I looked back on the evening. We’d been in pleasant company at a fun dinner for the opening of a trendy restaurant. Nice faces, wine flowing. It seems she was referring to a handsome young man I had had a nice conversation with. I had no idea that this guy was important to her. In the midst of fun he had made rash statements that I would have been the most ideal wife for him, proclaimed toasts for our unforeseen wedding, and everyone laughed merrily. I had been the loudest.
I left the party with my friend Peter without looking back, and did not think that the cheerful feast would lead to a predawn attack of jealousy.
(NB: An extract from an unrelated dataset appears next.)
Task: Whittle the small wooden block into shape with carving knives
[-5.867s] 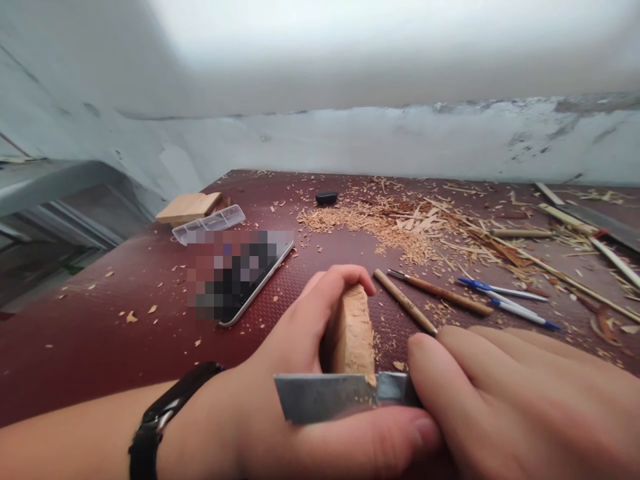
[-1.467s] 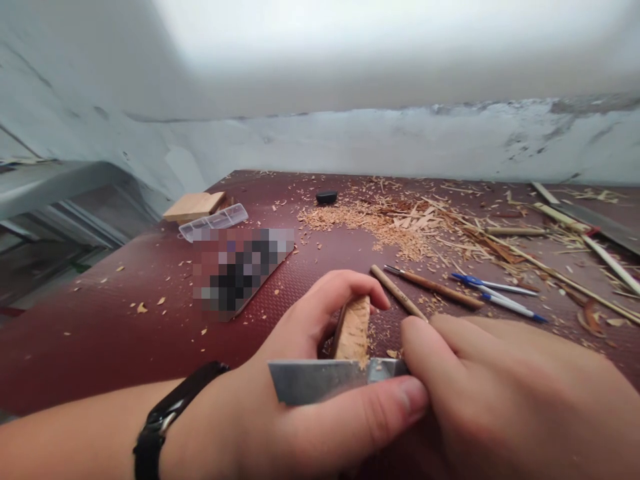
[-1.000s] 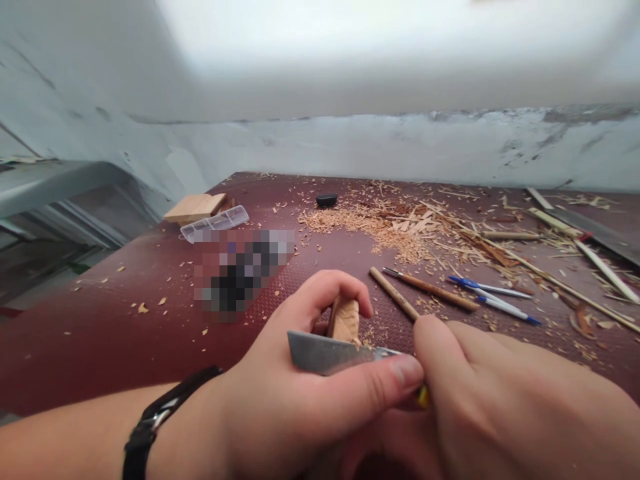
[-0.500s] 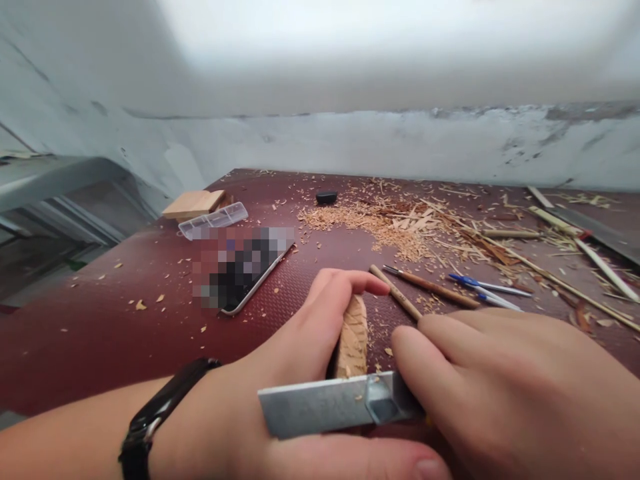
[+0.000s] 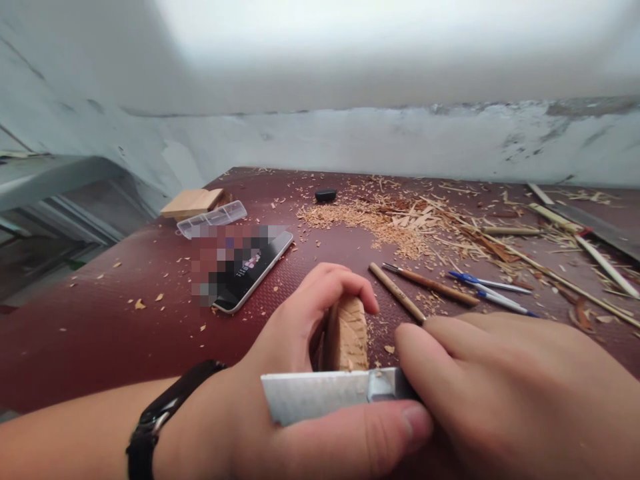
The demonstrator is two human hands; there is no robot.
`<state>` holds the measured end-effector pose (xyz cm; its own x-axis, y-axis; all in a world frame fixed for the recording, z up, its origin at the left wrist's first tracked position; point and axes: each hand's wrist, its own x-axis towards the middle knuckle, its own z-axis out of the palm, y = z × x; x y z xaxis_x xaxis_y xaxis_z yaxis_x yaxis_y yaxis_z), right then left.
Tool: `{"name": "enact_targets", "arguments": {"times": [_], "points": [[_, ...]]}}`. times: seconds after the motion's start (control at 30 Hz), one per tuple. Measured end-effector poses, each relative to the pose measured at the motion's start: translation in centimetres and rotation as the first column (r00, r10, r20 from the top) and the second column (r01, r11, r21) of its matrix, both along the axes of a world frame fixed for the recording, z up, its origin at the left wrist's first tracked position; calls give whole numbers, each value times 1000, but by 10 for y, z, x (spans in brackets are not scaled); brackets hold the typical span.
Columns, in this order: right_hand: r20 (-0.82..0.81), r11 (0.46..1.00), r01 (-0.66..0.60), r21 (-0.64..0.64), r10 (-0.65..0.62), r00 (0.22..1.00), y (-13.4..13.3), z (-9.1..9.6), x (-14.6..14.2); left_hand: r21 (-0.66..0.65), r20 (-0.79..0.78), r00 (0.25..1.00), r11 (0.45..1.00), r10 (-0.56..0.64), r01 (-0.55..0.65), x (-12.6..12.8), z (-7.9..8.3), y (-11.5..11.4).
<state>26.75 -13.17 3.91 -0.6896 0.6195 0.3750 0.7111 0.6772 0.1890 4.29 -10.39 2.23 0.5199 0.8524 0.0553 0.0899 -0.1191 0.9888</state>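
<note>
In my right hand (image 5: 510, 387) is a utility knife (image 5: 320, 393), fingers wrapped round its dark handle and the wide steel blade pointing left. The blade lies across a carved piece of wood (image 5: 353, 333) whose pale top shows cut facets. My left hand (image 5: 295, 347) is closed round that wood, its fingers curled over the far end. The left thumb rests along the back of the blade near the handle. The near end of the wood is hidden behind the knife and thumb. A small curl of shaving sits by the blade's edge.
Beyond my hands lie a wooden stick (image 5: 397, 292), a brown-handled carving tool (image 5: 433, 285) and blue-and-white pens (image 5: 493, 290). Wood shavings (image 5: 400, 230) are heaped farther back. A phone (image 5: 255, 270), a clear plastic case (image 5: 213, 219) and wooden blocks (image 5: 193, 203) are on the left.
The left fingers have curled in closer over the wood's far end. The left thumb has risen onto the back of the blade, and the blade has tilted slightly.
</note>
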Motion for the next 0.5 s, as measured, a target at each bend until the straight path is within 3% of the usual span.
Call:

But since that night, my curator friend still avoids eye contact with me – even during a private party at the last Venice Biennale.
A few weeks later, the curator of my upcoming exhibition cancelled her participation in the show. I was surprised by her the cancellation. “Unfortunately, I have to deal with family affairs, this is extremely important. I’m afraid I don’t have enough time to organise your exhibition!” she said. The show was up already and there was no real work for her to do anymore. I was confused, but I soon realised that both women were close friends. I was told that it might have been an act of solidarity .
But since that night, my curator friend still avoids eye contact with me.
I laughed the situation off, surprised about such a childish attitude. Still I was angry somehow and tried to calm myself by reworking my painting of a scene from Kubrick’s Clockwork Orange, putting the phrase “You were hitting on him!” digitally on top of the painting. The eerie scene reminded me of the spectrum of emotions that burning jealousy brings out.
Jealousy, however, is not only confined to romance. “Stay away from my collector,” a middle-aged Berlin sculptor hissed fiercely at my classmate Linda during his opening. He invited her to manage his exhibitions, but could not bear the excessive attention that the guests gave to Linda and her paintings. Was it wrong that Linda handed out her business cards and communicated with people? The sculptor stayed guarding Linda, breathing heavily behind her, rather than making contacts with collectors.
Then there’s the story of another friend. The talented young photographer Marcel came to Berlin from Paris and was working on his application at the UDK when he met Bernard, an established photographer also from Paris. Bernhard was working in a 200sqm loft in Kreuzberg and had a bunch of artist friends like David Hockney. Despite an age gap, Marcel and Bernard became close friends, sharing an interest in semiology and French writers. There was a similarity in their artistic work as well: both worked with different layers of analogue photography. It was something that brought the two artists in dialog with each other in the first place. But when Marcel won a prize in Paris and the price for his art rose, he noticed changes in Bernhard’s behaviour.
Jealousy is a green-eyed monster that burns souls tortured by unfulfilled ambitions and suppressed desires.
Berhard didn’t show support but acted almost aggressively. When Marcel delicately confronted, Bernard was furious, accusing Marcel of adopting his way of producing art. Upset, Marcel waited outside of Berhard’s studio for the entire next day until her was bounced off by the assistant. He had considered Bernhard his mentor and best friend and the idea of rivalry between them had been outlandish to him.
Jealousy is a green-eyed monster that burns souls tortured by unfulfilled ambitions and suppressed desires. The art world demonstrates this perfectly – it’s a bloody battle with no winners.